▶ **What you will do**
Only lines with the word "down" are needed; collect each of them from the listing below.

▶ **Collected material**
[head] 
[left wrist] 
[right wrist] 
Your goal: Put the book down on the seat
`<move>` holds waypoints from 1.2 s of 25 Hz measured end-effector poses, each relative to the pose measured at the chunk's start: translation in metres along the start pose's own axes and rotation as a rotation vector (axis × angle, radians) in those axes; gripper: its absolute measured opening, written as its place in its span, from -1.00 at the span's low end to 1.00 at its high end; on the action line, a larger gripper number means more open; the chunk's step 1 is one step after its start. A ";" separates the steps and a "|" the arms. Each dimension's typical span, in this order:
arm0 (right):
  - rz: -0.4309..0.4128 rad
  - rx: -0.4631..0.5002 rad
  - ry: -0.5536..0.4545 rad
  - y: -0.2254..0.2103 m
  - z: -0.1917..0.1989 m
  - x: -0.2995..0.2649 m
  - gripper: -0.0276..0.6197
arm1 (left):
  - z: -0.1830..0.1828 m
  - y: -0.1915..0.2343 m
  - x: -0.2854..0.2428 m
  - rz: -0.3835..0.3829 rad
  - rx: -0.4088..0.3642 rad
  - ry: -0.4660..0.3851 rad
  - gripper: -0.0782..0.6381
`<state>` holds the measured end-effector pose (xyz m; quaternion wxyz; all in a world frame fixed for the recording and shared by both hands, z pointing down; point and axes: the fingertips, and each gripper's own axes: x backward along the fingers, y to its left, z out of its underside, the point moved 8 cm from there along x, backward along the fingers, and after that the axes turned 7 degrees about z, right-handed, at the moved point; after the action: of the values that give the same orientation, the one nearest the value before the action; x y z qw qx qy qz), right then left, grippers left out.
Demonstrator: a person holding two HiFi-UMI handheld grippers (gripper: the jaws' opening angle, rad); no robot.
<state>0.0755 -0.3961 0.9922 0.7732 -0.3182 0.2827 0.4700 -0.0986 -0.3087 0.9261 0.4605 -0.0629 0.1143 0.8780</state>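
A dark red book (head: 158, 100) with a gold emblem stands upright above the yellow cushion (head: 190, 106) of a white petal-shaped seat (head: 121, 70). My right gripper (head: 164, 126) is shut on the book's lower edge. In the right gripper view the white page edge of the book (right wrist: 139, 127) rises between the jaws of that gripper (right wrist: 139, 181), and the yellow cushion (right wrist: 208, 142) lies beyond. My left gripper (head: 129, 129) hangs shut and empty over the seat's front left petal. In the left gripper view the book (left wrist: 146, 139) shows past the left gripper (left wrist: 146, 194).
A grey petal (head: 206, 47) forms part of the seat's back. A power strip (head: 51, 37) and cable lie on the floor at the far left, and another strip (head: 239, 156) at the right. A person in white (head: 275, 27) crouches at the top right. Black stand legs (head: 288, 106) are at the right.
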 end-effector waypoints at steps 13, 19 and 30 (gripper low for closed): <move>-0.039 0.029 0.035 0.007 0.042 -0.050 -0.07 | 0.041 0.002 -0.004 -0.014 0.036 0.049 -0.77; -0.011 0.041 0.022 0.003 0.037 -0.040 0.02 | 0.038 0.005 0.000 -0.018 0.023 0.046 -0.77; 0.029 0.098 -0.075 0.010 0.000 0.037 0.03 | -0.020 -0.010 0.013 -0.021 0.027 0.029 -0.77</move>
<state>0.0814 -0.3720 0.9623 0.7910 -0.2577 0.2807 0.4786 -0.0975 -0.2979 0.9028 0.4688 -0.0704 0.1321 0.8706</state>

▶ **Answer area**
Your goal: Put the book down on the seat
`<state>` holds the measured end-effector pose (xyz m; quaternion wxyz; all in a world frame fixed for the recording and shared by both hands, z pointing down; point and axes: the fingertips, and each gripper's own axes: x backward along the fingers, y to its left, z out of its underside, the point moved 8 cm from there along x, backward along the fingers, and after that the axes turned 7 degrees about z, right-handed, at the moved point; after the action: of the values that give the same orientation, the one nearest the value before the action; x y z qw qx qy qz), right then left, grippers left out.

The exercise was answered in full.